One of the tricky concepts to internalise with respect to cluster, is that there is not a direct flow for a message from ingress to application logic. The message must be appended to a log on each of the cluster nodes and a quorum need to agree on what messages are available to be consumed. As well as the requirement for consensus, Aeron Cluster aims for high-performance delivery of messages, so in a number of cases relaying of messages from one component to another is elided in favour of sharing an term buffer (using a spy subscription) and polling a counter to determine if forward progress can be made. To understand the flow of a message from ingress to application it is necessary to break up the flow and understand the basic pieces to see how they fit together.

Aeron Cluster

There three main parts of the message flow are illustrated above.

Ingress and Log

Firstly, the incoming ingress messages come in via the IngressAdapter and are published using the LogPublisher. The leader creates a local recording and the followers create a remote recording to store the messages in the Raft log. The followers also read the message into the ConsensusModuleAgent via the LogAdapter in order to keep internal state correct.

Append & Commit Position

In the ConsensusModuleAgent counter call appendPosition tracks the recording position of the log from within the archive. During the duty cycle of the ConsensusModuleAgent the followers will check the appendPosition and communicate those values back to the leader. When the leader sees a quorum agreement on the positions within the log of the followers and its own append position, it will publish a CommitPosition event. The CommitPosition counter will be updated by all the followers in the cluster.

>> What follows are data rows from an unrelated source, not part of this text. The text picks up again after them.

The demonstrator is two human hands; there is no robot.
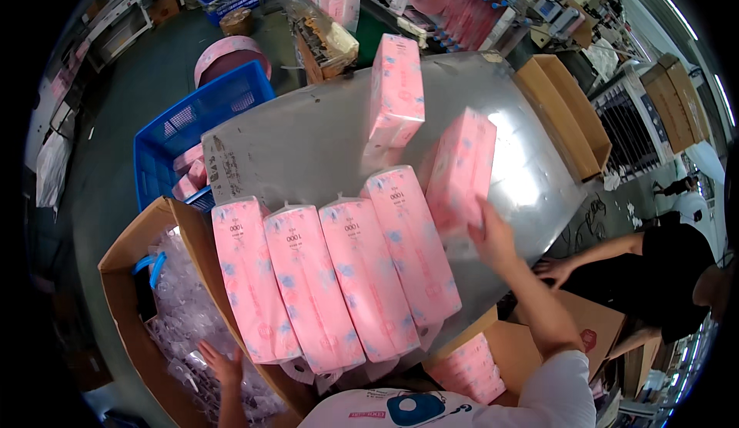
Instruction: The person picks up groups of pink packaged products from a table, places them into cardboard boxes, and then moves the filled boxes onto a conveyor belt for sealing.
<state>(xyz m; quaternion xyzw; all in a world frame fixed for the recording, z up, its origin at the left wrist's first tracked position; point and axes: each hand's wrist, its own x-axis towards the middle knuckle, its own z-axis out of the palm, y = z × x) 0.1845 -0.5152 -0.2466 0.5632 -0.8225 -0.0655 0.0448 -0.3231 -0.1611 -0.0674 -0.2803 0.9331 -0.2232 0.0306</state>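
Note:
My right hand (493,237) grips the near end of a pink tissue pack (464,168), which is slightly blurred. My left hand (222,363) is in a cardboard box (119,262), its fingers apart over a heap of small clear plastic pieces (185,316). Between my hands, a row of several pink tissue packs in clear film, such as the leftmost one (255,282), lies along the near edge of a metal table (300,143). Another pink pack (399,81) stands beyond the row.
A blue crate (158,139) with pink packs stands left of the table. An open carton (562,112) sits on the right. Below my right arm, another carton (512,339) holds pink packs. A person in black (654,274) works at the right. Machinery (469,12) stands behind.

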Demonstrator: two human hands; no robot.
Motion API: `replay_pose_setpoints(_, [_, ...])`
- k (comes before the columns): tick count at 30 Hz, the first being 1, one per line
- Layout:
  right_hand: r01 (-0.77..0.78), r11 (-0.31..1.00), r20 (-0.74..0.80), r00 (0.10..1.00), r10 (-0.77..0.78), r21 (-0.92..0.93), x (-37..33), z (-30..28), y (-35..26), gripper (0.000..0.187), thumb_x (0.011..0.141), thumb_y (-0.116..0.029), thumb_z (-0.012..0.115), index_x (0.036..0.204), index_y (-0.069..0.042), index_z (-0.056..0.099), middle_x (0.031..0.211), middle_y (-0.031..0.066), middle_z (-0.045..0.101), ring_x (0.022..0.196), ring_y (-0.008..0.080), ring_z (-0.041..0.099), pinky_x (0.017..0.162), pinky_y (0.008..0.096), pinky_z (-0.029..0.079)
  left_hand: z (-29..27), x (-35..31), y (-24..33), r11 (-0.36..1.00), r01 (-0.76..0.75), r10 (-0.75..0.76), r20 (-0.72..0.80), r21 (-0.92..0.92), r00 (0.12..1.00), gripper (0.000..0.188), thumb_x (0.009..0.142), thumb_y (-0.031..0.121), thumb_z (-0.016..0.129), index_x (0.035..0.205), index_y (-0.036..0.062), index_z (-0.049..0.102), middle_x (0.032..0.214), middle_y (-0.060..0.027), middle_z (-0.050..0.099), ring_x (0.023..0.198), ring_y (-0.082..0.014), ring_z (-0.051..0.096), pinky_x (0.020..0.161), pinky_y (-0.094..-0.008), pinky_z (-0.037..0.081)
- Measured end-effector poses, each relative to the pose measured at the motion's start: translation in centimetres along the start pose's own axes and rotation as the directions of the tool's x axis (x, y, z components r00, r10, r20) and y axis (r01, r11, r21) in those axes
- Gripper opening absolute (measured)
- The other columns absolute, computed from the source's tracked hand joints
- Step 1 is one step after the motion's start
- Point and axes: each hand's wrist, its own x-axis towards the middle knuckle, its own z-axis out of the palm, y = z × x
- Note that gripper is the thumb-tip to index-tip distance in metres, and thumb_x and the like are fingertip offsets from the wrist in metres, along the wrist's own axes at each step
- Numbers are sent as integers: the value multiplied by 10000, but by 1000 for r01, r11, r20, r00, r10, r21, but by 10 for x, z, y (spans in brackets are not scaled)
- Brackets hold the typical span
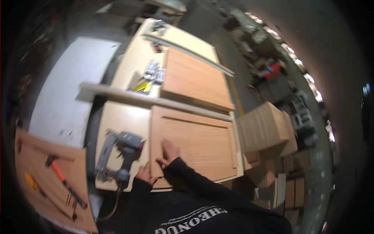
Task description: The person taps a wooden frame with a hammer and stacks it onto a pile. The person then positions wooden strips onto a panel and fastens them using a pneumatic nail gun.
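Note:
A light-brown wooden door panel (194, 144) with a raised frame lies flat on the pale workbench (120, 111) in front of me. My right hand (170, 151) rests on the panel's left part, its fingers stretched out. At the panel's near left corner, my left hand (145, 174) holds the edge, with the thumb reaching toward the wood; its fingers are slightly blurred. Just left of that hand a grey nail gun (126, 146) lies on the bench, and its air hose (115, 206) runs down off the near edge.
A long wooden strip (128, 94) crosses the bench beyond the panel. Past it lie another panel (196, 78) and a group of metal pieces with a yellow item (143, 86). A hammer (62, 177) rests on a brown board at left. Stacked boards (261, 126) stand right.

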Motion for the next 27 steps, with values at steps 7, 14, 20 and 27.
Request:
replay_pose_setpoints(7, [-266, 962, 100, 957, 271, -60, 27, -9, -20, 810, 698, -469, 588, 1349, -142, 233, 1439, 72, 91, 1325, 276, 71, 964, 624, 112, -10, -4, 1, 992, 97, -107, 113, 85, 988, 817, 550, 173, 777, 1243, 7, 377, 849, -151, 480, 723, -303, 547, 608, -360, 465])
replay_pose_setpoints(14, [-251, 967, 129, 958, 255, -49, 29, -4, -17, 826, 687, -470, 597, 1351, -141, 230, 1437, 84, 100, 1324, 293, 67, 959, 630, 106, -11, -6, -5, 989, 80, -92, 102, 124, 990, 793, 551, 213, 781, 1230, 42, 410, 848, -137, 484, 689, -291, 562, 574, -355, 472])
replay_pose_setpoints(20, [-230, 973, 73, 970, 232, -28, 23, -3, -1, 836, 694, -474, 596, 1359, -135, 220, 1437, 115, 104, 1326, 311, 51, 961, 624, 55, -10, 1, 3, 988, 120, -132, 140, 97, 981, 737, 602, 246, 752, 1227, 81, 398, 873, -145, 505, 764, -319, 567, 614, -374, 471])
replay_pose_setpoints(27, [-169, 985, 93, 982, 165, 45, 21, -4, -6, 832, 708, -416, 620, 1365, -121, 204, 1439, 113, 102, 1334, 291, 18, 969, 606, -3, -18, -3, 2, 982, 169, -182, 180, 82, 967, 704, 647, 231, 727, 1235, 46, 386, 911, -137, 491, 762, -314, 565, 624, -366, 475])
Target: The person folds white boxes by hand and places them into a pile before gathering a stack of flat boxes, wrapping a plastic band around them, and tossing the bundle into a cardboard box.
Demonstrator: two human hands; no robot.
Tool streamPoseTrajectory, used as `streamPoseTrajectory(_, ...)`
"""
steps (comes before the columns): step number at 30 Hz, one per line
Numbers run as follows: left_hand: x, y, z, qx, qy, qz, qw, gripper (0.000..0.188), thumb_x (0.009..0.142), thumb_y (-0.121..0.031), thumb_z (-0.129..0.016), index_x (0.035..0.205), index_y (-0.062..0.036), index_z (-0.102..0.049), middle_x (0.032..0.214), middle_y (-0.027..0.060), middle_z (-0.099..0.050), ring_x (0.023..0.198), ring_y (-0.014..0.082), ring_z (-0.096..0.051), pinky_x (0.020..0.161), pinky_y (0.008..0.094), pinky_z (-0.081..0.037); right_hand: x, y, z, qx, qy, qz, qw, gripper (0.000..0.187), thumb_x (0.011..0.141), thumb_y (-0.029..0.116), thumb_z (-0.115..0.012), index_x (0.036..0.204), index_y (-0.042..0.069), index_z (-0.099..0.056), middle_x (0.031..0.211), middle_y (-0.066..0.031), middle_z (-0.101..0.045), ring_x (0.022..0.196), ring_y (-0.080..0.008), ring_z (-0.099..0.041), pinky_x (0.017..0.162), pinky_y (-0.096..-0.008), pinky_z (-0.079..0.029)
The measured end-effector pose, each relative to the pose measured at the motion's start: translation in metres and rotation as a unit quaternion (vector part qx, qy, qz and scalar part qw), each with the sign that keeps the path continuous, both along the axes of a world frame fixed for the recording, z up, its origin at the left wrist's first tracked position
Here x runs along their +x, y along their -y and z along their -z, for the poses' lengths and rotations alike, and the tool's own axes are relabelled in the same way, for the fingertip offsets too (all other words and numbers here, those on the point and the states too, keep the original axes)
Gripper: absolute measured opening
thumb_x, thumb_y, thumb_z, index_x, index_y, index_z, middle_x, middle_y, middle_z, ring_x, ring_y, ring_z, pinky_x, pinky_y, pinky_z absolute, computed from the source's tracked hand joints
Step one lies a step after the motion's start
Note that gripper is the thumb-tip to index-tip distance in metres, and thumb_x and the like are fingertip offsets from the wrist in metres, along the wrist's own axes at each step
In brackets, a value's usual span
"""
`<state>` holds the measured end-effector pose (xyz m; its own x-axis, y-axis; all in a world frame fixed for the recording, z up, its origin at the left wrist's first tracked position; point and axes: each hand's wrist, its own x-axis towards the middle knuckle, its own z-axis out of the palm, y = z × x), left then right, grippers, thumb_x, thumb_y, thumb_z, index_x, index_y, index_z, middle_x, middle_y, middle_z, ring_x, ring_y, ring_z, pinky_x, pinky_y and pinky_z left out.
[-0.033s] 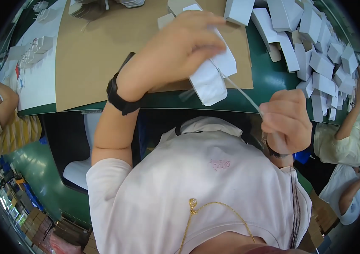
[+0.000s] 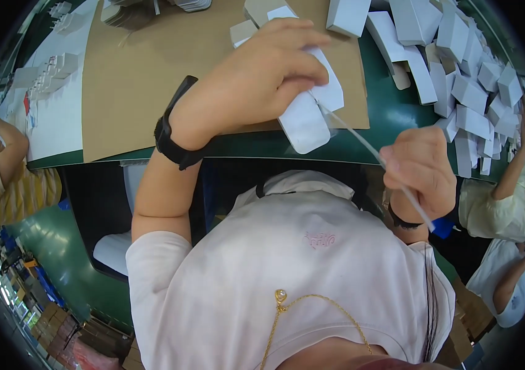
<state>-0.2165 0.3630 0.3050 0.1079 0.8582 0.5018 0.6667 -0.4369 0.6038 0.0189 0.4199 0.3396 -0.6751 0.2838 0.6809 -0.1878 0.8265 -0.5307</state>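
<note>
My left hand (image 2: 268, 77), a black band at its wrist, is closed, thumb and fingers pinched on a white flat card piece (image 2: 307, 128) with rounded corners. Part of the card is hidden under the fingers; it overhangs the table's front edge. From a small hole or knot in it a thin white cord (image 2: 360, 140) runs taut down to the right. My right hand (image 2: 424, 176) is closed around this cord, apart from the card, in front of the table edge. The cord's loose end sticks out below the right fist.
A brown cardboard sheet (image 2: 151, 92) covers the middle of the green table (image 2: 392, 117). Many white boxes (image 2: 472, 92) are heaped at the right. Stacked card pieces (image 2: 130, 13) lie at the far left, more on a white sheet (image 2: 59, 123). Other people sit at both sides.
My left fingers, blurred before, have come down and closed on the card. The right hand has shifted slightly, and the cord's tail now shows below it.
</note>
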Motion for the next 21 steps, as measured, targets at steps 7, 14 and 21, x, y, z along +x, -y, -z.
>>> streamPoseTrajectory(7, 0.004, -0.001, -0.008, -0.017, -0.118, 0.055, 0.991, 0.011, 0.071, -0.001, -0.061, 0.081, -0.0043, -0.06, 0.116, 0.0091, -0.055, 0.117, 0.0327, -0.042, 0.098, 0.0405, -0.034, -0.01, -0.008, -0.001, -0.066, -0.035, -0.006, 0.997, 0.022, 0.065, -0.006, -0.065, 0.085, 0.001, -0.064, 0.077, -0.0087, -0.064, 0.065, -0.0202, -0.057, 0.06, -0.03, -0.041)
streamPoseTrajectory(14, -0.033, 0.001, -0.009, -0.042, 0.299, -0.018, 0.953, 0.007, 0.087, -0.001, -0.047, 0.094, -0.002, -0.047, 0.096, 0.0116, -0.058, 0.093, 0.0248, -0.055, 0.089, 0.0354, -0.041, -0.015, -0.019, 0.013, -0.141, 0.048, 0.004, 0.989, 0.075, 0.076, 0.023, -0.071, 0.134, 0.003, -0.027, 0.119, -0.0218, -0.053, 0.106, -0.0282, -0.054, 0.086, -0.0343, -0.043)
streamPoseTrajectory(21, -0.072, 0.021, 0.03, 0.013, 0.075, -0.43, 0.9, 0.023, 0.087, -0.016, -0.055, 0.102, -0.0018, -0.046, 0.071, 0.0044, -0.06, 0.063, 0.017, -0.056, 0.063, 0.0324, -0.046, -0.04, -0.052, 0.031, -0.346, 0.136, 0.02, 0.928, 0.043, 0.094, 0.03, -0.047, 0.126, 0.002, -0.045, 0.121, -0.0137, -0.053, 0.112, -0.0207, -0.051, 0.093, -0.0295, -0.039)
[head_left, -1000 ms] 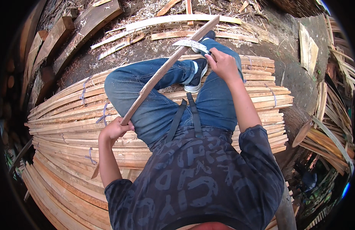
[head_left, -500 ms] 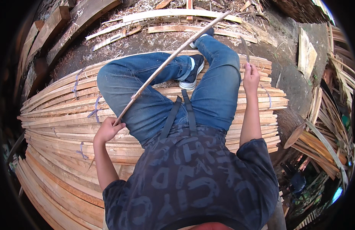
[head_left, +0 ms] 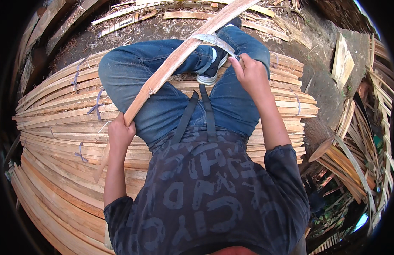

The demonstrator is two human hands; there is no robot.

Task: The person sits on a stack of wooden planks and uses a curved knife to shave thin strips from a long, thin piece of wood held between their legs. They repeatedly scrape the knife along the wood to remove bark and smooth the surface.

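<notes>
My left hand is closed around the lower part of a long wooden strip, at my left knee. The strip slants up across my legs to the far right, its broad face showing, and its tail end passes behind my left forearm. In my right hand, above my right thigh, is a knife with a curved metal blade. The blade lies across the strip near its far part, apparently touching it. My fingers hide most of the knife's handle.
Bundles of wooden strips tied with purple bands lie under and beside me. Shavings and loose slats cover the ground ahead. Thick beams stand at the far left. A log and piled offcuts are on the right.
My right hand has moved left and inward, bringing the knife blade onto the strip. The strip has turned from its narrow edge to its broad face, still in my left hand.
</notes>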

ClusteredService session messages

The ClusteredServiceAgent, which is hosting the user defined application logic in the form of an implementation of the ClusteredService will poll a spy subscription of the log channel. This makes the transfer of data between the ConsensusModuleAgent and the ClusteredServiceAgent very efficient as they will effectively be sharing the data via the same underlying term buffer. The ClusteredServiceAgent holds a reference to the CommitPosition counter and will poll that value each time it polls the subscription using the BoundedLogAdapter. This prevents the ClusteredServiceAgent from progressing past the point which has quorum has been reached by the cluster. The messages from the BoundedLogAdapter are passed back through the ClusteredServiceAgent and onto the application logic, when they can finally be processed by the application.